- _Required work_
The lines from the start of the listing through the line containing "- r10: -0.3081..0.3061" should be printed exactly, and no other lines should be printed.

- _Given data_
= Beginning of Section =

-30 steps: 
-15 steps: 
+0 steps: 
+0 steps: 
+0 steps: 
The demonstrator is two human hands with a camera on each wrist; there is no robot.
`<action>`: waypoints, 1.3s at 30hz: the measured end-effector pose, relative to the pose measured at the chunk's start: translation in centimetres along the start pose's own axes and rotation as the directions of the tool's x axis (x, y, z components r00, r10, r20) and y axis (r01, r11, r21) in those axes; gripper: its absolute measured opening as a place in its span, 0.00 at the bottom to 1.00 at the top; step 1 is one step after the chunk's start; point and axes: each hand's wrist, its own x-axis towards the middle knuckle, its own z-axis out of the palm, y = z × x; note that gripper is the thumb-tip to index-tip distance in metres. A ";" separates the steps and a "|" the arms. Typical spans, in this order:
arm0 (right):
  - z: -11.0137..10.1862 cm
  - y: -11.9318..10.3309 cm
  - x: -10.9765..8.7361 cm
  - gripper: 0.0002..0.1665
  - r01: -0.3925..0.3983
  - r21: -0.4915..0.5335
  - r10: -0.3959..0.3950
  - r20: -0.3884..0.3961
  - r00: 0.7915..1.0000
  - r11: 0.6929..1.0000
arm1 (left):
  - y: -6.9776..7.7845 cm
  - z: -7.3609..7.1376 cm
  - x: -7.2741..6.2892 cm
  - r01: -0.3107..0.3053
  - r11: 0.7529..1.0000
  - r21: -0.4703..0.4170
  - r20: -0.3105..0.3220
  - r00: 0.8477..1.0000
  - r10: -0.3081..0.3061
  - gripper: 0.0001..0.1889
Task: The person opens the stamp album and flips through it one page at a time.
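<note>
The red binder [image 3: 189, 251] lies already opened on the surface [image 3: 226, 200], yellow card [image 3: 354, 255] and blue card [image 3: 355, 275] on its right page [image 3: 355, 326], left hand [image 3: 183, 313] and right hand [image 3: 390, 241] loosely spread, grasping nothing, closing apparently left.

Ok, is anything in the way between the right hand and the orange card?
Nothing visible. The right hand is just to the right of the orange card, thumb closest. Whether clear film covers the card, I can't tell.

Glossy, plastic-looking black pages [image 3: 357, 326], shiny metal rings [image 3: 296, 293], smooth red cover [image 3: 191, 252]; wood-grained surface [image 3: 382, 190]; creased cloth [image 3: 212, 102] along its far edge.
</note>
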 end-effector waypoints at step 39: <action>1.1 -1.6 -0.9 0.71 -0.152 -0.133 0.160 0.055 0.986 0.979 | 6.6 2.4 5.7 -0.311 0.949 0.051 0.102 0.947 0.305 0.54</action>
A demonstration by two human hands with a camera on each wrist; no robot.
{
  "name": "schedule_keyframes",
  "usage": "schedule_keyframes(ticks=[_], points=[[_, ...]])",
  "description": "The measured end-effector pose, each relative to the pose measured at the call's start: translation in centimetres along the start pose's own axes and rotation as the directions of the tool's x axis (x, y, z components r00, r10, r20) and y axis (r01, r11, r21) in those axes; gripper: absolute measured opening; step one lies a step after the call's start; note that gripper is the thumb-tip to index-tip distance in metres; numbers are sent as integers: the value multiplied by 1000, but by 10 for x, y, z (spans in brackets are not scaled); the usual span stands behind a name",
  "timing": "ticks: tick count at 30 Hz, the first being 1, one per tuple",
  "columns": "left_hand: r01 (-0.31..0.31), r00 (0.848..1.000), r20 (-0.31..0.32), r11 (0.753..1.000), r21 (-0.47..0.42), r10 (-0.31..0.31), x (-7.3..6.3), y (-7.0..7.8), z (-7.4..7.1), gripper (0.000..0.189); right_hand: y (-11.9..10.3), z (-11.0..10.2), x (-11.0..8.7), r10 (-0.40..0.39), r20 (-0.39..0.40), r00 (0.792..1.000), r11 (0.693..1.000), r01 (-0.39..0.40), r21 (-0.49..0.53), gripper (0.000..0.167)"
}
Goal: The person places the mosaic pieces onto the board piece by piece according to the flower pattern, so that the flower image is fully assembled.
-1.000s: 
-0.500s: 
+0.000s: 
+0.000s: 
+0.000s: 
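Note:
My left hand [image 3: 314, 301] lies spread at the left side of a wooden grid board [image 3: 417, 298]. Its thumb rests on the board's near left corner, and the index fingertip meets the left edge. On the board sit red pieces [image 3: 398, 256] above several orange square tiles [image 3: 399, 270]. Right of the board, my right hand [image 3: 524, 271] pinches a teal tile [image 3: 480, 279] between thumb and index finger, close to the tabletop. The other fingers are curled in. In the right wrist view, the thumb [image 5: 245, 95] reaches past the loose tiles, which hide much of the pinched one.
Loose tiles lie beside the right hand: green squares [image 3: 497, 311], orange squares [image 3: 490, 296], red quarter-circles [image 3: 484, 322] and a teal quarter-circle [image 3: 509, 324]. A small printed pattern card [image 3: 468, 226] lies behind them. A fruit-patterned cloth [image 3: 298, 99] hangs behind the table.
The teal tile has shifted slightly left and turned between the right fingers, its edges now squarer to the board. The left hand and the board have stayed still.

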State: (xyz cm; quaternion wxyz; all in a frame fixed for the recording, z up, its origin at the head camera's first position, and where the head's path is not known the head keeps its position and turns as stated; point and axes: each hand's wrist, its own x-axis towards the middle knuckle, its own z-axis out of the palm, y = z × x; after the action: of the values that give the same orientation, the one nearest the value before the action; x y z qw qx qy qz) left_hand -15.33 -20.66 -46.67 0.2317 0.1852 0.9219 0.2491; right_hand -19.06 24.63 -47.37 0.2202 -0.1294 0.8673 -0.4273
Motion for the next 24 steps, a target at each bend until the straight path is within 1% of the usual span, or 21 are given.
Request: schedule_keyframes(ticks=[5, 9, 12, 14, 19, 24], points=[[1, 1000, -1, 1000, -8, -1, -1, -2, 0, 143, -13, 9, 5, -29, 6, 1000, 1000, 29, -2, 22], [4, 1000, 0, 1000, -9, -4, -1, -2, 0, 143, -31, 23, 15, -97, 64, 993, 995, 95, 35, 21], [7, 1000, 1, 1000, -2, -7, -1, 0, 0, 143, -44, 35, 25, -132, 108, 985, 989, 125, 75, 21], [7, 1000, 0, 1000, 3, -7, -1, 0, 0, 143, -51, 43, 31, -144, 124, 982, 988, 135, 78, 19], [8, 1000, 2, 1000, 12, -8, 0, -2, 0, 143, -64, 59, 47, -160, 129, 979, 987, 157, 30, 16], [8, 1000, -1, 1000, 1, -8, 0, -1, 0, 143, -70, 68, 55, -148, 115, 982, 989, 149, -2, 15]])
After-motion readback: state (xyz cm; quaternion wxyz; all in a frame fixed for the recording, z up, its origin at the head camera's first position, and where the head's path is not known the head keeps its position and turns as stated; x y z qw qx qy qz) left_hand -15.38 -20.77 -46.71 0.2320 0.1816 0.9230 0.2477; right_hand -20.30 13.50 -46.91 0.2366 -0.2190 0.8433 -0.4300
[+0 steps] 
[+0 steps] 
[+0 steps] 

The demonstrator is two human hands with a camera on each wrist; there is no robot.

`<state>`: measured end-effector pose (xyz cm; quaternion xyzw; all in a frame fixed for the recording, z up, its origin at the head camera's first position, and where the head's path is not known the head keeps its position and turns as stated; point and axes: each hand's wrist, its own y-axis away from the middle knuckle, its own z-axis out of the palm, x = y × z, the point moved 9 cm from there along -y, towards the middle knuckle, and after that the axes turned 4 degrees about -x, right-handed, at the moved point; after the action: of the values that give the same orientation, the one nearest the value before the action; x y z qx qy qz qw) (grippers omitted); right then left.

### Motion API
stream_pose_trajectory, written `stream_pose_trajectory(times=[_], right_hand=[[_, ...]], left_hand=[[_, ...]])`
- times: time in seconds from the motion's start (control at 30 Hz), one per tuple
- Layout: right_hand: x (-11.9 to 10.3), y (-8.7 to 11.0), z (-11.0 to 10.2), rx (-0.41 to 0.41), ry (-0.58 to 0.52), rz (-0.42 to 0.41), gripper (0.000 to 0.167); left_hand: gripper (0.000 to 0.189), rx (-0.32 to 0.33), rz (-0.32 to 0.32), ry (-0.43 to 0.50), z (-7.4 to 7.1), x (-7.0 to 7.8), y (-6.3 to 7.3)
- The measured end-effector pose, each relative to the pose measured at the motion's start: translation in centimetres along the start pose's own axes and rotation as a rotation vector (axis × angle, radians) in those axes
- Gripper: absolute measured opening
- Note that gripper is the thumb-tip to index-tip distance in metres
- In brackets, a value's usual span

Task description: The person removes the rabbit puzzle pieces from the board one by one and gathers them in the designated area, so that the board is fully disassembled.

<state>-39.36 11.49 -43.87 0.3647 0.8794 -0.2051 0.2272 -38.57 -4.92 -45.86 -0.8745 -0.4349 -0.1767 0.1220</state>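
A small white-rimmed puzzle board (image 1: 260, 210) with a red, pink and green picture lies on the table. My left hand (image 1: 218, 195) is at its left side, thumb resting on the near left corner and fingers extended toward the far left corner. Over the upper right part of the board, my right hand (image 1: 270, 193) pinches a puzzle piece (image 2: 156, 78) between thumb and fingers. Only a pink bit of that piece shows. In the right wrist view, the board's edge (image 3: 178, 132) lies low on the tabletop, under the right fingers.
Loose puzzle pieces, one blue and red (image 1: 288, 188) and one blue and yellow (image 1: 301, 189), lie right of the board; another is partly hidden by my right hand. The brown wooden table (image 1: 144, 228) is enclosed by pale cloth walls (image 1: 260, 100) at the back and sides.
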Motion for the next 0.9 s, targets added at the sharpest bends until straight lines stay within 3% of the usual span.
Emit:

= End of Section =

- _Exercise solution_
-30 steps: 
-15 steps: 
+0 steps: 
+0 steps: 
+0 steps: 
The demonstrator is two human hands with a camera on each wrist; there is no robot.
`<action>`: waypoints, 1.3s at 30hz: the measured end-effector pose, relative to the pose measured at the chunk's start: translation in centimetres along the start pose's own axes and rotation as the directions of the tool's x axis (x, y, z components r00, r10, r20) and y axis (r01, r11, r21) in those axes; gripper: its absolute measured opening as a place in its span, 0.00 at the bottom to 1.00 at the top; step 1 is one step after the chunk's start; point and axes: each hand's wrist, its own x-axis towards the middle knuckle, its own z-axis out of the palm, y = z × x; note that gripper is the thumb-tip to index-tip distance in metres. A ";" separates the steps and a "|" the arms. Typical spans, in this order:
arm0 (right):
  - z: -11.0137..10.1862 cm
  - y: -11.9318..10.3309 cm
  - x: -10.9765..8.7361 cm
  - gripper: 0.0002..0.1665
  - r01: -0.3925..0.3983
  - r21: -0.4915..0.5335
  - r10: -0.3959..0.3950
  - r20: -0.3884..0.3961
  - r00: 0.7915..1.0000
  - r11: 0.6929..1.0000
arm1 (left):
  - y: -6.9776..7.7845 cm
  - z: -7.3609..7.1376 cm
  - x: -7.2741..6.2892 cm
  - r01: -0.3107..0.3053
  - r11: 0.7529..1.0000
  - r21: -0.4703..0.4170
  - r20: -0.3105..0.3220
  - r00: 0.8477..1.0000
  - r10: -0.3081..0.3061

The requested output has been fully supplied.